Supplied material:
|---|
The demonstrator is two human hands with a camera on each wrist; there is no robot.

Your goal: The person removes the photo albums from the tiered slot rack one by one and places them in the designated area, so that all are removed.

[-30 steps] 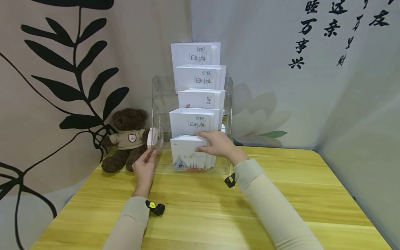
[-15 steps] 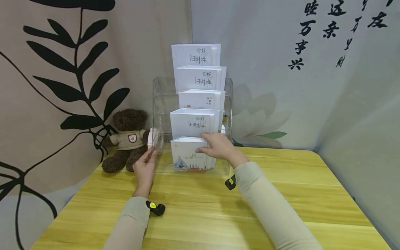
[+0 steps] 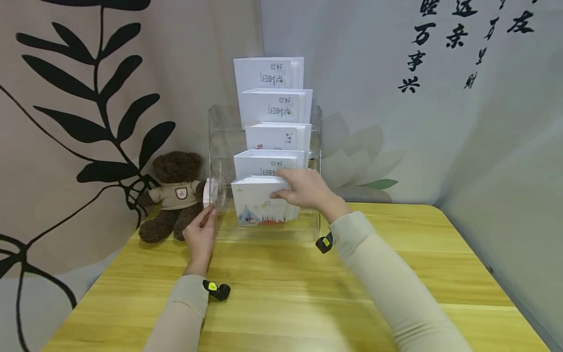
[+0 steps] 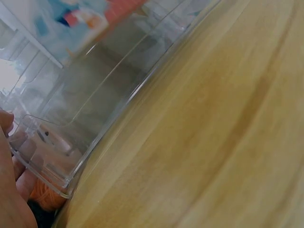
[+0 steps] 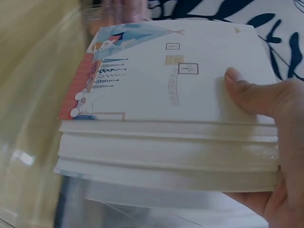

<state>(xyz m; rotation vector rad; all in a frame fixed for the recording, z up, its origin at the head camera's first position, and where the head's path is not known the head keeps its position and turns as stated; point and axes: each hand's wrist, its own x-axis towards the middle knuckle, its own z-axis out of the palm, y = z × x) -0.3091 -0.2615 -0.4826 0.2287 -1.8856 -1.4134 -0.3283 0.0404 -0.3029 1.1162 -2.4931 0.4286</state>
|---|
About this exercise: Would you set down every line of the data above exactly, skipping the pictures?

Answer to this problem:
The demonstrator is two human hands with a camera on each wrist; there is no robot.

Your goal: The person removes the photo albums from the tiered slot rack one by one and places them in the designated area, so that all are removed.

[-30 steps] 
[-15 steps] 
[+0 steps] 
[+0 steps] 
[+0 steps] 

<state>(xyz m; rotation vector rad; all in a frame fixed for the recording, z up, its origin at the head camera's first position, and where the head's path is not known the head keeps its position and turns as stated; point and axes: each hand's wrist, its own x-axis towards the middle knuckle, its own z-axis out of the palm, y = z × x) -0.3091 -0.2615 -0.4826 0.2287 -1.8856 -1.4134 -0.3283 0.0404 -0.3029 1.1162 -2.4931 0.4286</state>

This output has been written out in full.